The Chilling Story Of The Chichijima Incident, When U.S. Airmen Were Killed And Cannibalized By Japanese Soldiers

Published July 12, 2026
Updated July 15, 2026

The Chichijima incident took place in the Bonin Islands in September 1944, and only one of the nine airmen — future president George H.W. Bush — survived.

George Hw Bush Chichijima Incident

George Bush Presidential Library and MuseumAfter he was shot down in World War II, George H.W. Bush narrowly avoided the Chichijima incident.

At dawn on Sept. 2, 1944, a group of American pilots fighting in the Pacific theater of World War II took to the skies. Only one would survive their bombing mission to the Bonin Islands — the rest would be tortured, killed, and cannibalized in the so-called Chichijima incident.
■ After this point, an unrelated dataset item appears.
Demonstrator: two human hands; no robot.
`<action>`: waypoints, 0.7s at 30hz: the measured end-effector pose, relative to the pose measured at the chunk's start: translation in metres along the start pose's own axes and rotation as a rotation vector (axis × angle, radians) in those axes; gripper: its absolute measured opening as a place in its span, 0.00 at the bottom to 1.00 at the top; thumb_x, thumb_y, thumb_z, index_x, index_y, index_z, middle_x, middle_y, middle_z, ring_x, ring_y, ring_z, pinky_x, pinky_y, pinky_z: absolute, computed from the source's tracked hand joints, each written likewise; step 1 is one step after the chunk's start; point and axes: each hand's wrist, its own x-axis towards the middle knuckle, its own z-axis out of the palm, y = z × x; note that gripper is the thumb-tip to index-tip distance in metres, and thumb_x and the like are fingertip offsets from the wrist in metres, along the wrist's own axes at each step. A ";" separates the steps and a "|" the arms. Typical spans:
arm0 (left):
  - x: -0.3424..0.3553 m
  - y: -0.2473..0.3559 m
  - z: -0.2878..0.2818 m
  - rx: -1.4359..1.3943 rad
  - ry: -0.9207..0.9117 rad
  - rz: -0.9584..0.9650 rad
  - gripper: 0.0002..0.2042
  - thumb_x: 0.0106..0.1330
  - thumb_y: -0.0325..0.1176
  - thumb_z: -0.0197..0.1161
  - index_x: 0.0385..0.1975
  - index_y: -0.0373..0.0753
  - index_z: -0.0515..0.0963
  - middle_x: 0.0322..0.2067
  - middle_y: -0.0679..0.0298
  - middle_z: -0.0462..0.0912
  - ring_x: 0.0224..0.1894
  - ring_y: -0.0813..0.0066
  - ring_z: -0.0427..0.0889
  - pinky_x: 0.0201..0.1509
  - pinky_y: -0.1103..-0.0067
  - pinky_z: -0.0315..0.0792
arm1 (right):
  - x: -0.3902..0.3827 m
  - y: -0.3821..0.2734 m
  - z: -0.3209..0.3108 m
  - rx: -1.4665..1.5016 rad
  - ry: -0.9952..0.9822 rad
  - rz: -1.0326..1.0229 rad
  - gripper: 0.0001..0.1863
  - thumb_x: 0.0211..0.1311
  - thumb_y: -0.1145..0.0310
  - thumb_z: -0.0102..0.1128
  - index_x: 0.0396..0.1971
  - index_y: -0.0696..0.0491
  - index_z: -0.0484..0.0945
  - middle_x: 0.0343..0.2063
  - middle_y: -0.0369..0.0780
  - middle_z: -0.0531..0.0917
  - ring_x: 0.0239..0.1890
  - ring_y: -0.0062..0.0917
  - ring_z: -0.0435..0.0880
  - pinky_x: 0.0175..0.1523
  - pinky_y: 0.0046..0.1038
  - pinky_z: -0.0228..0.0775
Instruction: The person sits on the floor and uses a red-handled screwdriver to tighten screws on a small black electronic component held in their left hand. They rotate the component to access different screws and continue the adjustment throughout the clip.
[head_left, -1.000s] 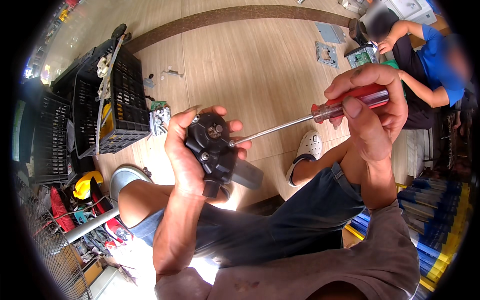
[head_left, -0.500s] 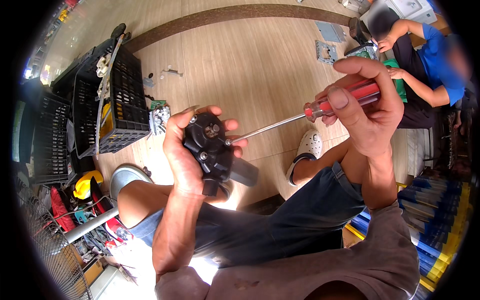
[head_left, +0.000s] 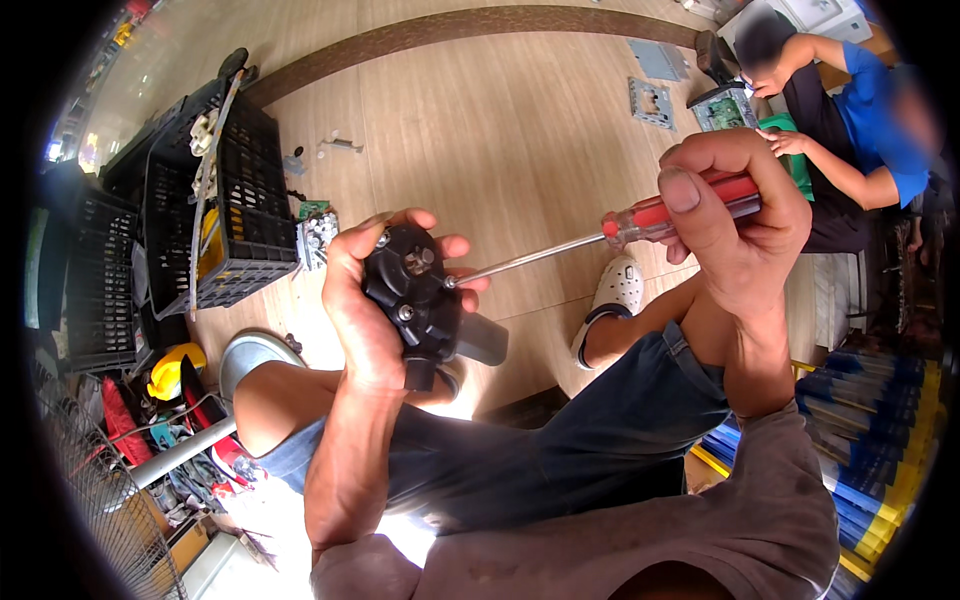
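A black plastic housing (head_left: 408,290) with several screws and a greyish translucent stub at its lower right rests in my left hand (head_left: 362,300), whose fingers wrap round its far side. My right hand (head_left: 740,220) is closed on the red clear-handled screwdriver (head_left: 655,218). The screwdriver's long metal shaft slants down to the left, and its tip meets a screw (head_left: 450,283) on the right side of the housing. Another screw (head_left: 405,313) shows nearer to me on its face. My palm hides the underside of the housing.
Black plastic crates (head_left: 245,200) stand at the left, with small metal parts (head_left: 318,235) beside them. Flat metal plates (head_left: 652,102) lie on the floor (head_left: 480,130) at the far right. Near them a person in a blue shirt (head_left: 868,125) handles a green circuit board (head_left: 728,110).
The housing and screwdriver have shifted slightly left. My right hand has dropped a little and its grip on the handle has turned, while the tip stays at the same screw.
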 end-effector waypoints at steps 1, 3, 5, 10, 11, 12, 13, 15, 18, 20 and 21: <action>0.000 0.000 0.001 0.000 -0.002 -0.002 0.24 0.65 0.55 0.50 0.44 0.38 0.77 0.34 0.50 0.84 0.31 0.47 0.85 0.33 0.63 0.79 | 0.001 -0.001 0.000 -0.008 0.005 -0.026 0.06 0.63 0.79 0.66 0.36 0.61 0.78 0.22 0.36 0.84 0.25 0.15 0.86 0.28 0.14 0.73; 0.001 0.000 0.002 -0.010 -0.002 -0.006 0.24 0.65 0.55 0.49 0.44 0.38 0.77 0.34 0.49 0.85 0.31 0.47 0.85 0.33 0.63 0.79 | 0.000 -0.002 0.000 -0.026 0.013 -0.026 0.06 0.62 0.80 0.67 0.37 0.61 0.78 0.23 0.36 0.85 0.27 0.17 0.87 0.30 0.15 0.74; -0.002 0.003 0.000 -0.008 0.002 0.009 0.24 0.65 0.55 0.49 0.44 0.38 0.77 0.34 0.49 0.85 0.31 0.47 0.85 0.33 0.63 0.79 | 0.000 -0.004 0.003 -0.023 0.023 -0.022 0.07 0.61 0.81 0.67 0.38 0.61 0.78 0.23 0.36 0.85 0.28 0.17 0.88 0.31 0.15 0.75; -0.001 0.005 0.000 -0.055 -0.012 -0.010 0.24 0.65 0.55 0.49 0.44 0.38 0.77 0.34 0.49 0.85 0.31 0.47 0.84 0.33 0.62 0.79 | -0.001 0.006 -0.002 -0.119 -0.012 -0.153 0.09 0.62 0.77 0.67 0.40 0.61 0.78 0.31 0.38 0.82 0.23 0.14 0.81 0.26 0.14 0.72; 0.000 0.005 0.000 -0.063 -0.021 -0.013 0.24 0.65 0.54 0.49 0.44 0.38 0.78 0.34 0.49 0.85 0.31 0.47 0.84 0.33 0.62 0.80 | -0.001 0.006 -0.003 -0.123 -0.021 -0.167 0.09 0.62 0.77 0.67 0.40 0.61 0.78 0.31 0.38 0.82 0.25 0.14 0.81 0.28 0.15 0.72; 0.000 0.005 0.000 -0.071 -0.031 -0.016 0.24 0.65 0.54 0.49 0.43 0.38 0.78 0.34 0.49 0.85 0.31 0.46 0.84 0.33 0.62 0.80 | 0.000 0.004 -0.004 -0.127 -0.024 -0.174 0.09 0.62 0.77 0.67 0.40 0.61 0.78 0.31 0.38 0.82 0.25 0.14 0.81 0.29 0.15 0.72; -0.001 0.005 0.000 -0.070 -0.028 -0.014 0.24 0.65 0.54 0.49 0.43 0.38 0.78 0.34 0.49 0.85 0.31 0.46 0.84 0.33 0.62 0.80 | 0.001 0.004 -0.004 -0.126 -0.030 -0.182 0.09 0.62 0.77 0.67 0.40 0.61 0.78 0.31 0.38 0.82 0.26 0.14 0.81 0.30 0.15 0.72; -0.001 0.005 -0.001 -0.090 -0.047 -0.022 0.24 0.65 0.54 0.49 0.43 0.38 0.78 0.35 0.48 0.85 0.31 0.46 0.84 0.33 0.61 0.80 | 0.003 0.003 -0.004 -0.112 -0.014 -0.177 0.11 0.59 0.80 0.69 0.40 0.61 0.79 0.27 0.36 0.84 0.28 0.15 0.86 0.32 0.14 0.74; -0.001 0.005 -0.001 -0.094 -0.048 -0.012 0.25 0.65 0.54 0.50 0.44 0.37 0.78 0.35 0.48 0.85 0.32 0.45 0.85 0.33 0.61 0.80 | 0.004 0.005 -0.008 -0.163 -0.043 -0.225 0.12 0.57 0.81 0.69 0.41 0.61 0.79 0.27 0.36 0.85 0.29 0.15 0.87 0.33 0.14 0.74; -0.001 0.006 0.000 -0.090 -0.057 -0.006 0.25 0.66 0.54 0.50 0.44 0.37 0.78 0.35 0.48 0.85 0.32 0.45 0.85 0.33 0.61 0.80 | 0.003 0.004 -0.011 -0.169 -0.055 -0.238 0.12 0.57 0.81 0.69 0.41 0.61 0.79 0.27 0.36 0.85 0.29 0.15 0.87 0.33 0.14 0.74; -0.001 0.006 0.000 -0.086 -0.064 -0.001 0.25 0.66 0.54 0.50 0.44 0.37 0.78 0.35 0.48 0.85 0.32 0.45 0.85 0.33 0.61 0.80 | 0.003 0.004 -0.011 -0.175 -0.066 -0.250 0.13 0.57 0.81 0.69 0.42 0.61 0.79 0.28 0.36 0.86 0.29 0.15 0.87 0.33 0.14 0.74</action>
For years, the U.S. Navy obscured the horrifying truth of what happened at Chichijima. One lawyer involved in the episode remarked, “The Navy didn’t want people back home to know that their sons were eaten.”

As for the survivor? The sole man to escape the awful fate of the Chichijima incident was a 20-year-old pilot. His name was George H.W. Bush.

A World War II Bombing Mission Gone Awry

The U.S. Navy had had its eye on the island of Chichijima for quite some time. Located some 500 miles from Japan, Chichijima was tiny — only about twice the size of Central Park — but strategically significant. War History Online reports that the island held 25,000 troops, and its mountaintop radio towers allowed the Japanese to send long-range messages.

The Americans wanted to take it out.

Island Of Chichijima

U.S. NavyAn American warplane flies over the Japanese island of Chichijima during World War II.

According to Flyboys by James Bradley, the Americans first attacked Chichijima in June 1944. But the Japanese put up a ferocious fight. Not only was Chichijima more heavily guarded than Iwo Jima, but its power anti-aircraft defense system could tear the American planes to pieces.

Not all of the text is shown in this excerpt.